> Assignment: Images are to be left out; everything else in the listing should be repeated exactly.

> Collected material:
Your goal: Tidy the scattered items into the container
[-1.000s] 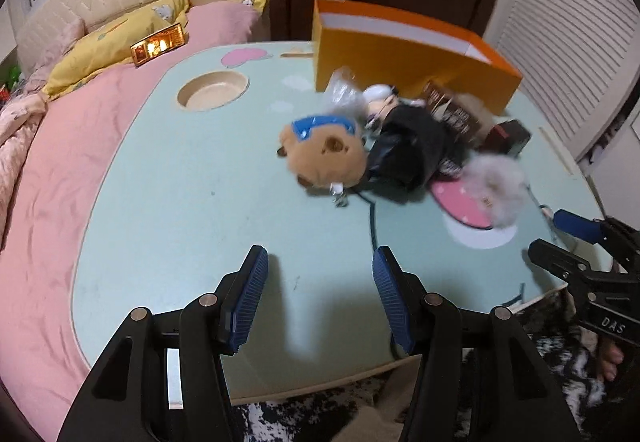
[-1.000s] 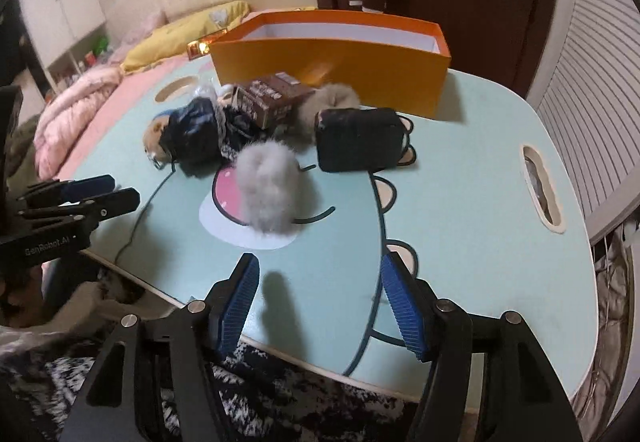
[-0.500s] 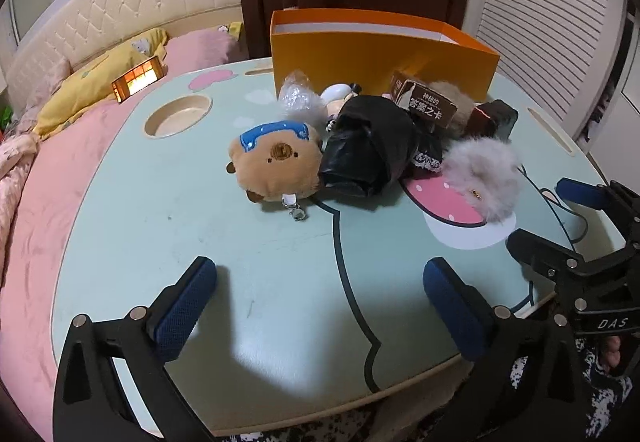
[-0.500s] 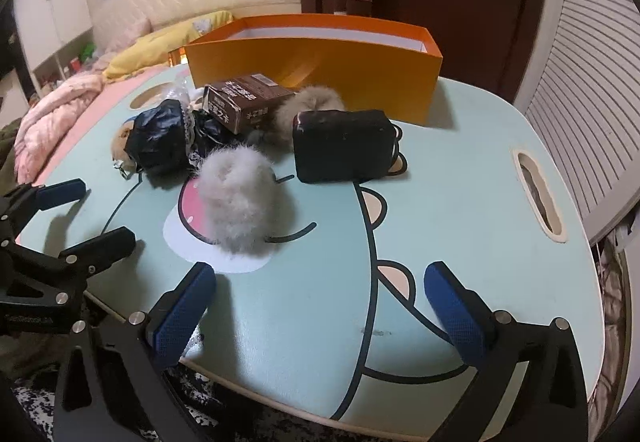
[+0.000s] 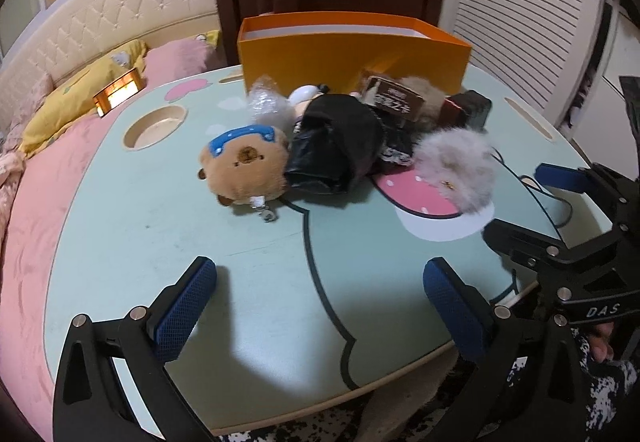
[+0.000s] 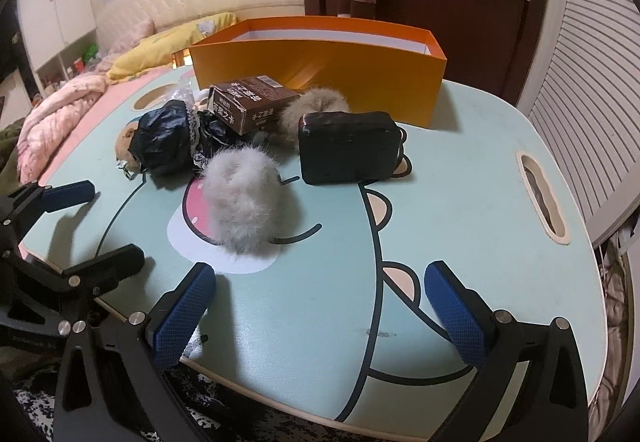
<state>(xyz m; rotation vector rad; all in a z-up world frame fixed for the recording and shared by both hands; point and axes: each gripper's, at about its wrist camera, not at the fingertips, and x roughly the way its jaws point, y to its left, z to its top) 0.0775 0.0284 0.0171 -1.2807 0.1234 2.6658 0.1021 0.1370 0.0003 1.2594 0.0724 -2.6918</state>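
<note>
Both grippers are hovering over the near edge of a pale green table, jaws spread wide and holding nothing.

The left gripper is pointing down at bare tabletop. Well ahead of its jaws, a brown plush bear is lying slightly left of centre, touching a black bag straight ahead. A grey pompom is sitting ahead and to the right.

The right gripper is also gaping over bare tabletop. The same pompom is resting just ahead of its left jaw. A black pouch is lying further ahead, near centre, with a brown carton beyond and to the left.

The orange box is standing open at the table's far side, behind all the items, well away from both sets of jaws.
</note>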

> Answer area:
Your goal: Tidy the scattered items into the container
[-1.000s] 
[-1.000s] 
[-0.500s] 
[-0.500s] 
[+0.000s] 
[+0.000s] 
<state>(xyz m; rotation vector rad; all in a z-up world frame fixed for the recording and shared by both hands; point and axes: each gripper's, at about its wrist camera, not at the fingertips, and x roughly the way its jaws point, y to its left, z to its top) 0.0775 0.0284 0.0171 -1.2807 0.1234 2.6658 0.1021 0.1370 0.0003 1.2594 0.0724 -2.6918</state>
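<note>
Both grippers are hovering over the near edge of a pale green table, jaws spread wide and holding nothing.

The left gripper is pointing down at bare tabletop. Well ahead of its jaws, a brown plush bear is lying slightly left of centre, touching a black bag straight ahead. A grey pompom is sitting ahead and to the right.

The right gripper is also gaping over bare tabletop. The same pompom is resting just ahead of its left jaw. A black pouch is lying further ahead, near centre, with a brown carton beyond and to the left.

The orange box is standing open at the table's far side, behind all the items, well away from both sets of jaws.
</note>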

This exercise requires no further output.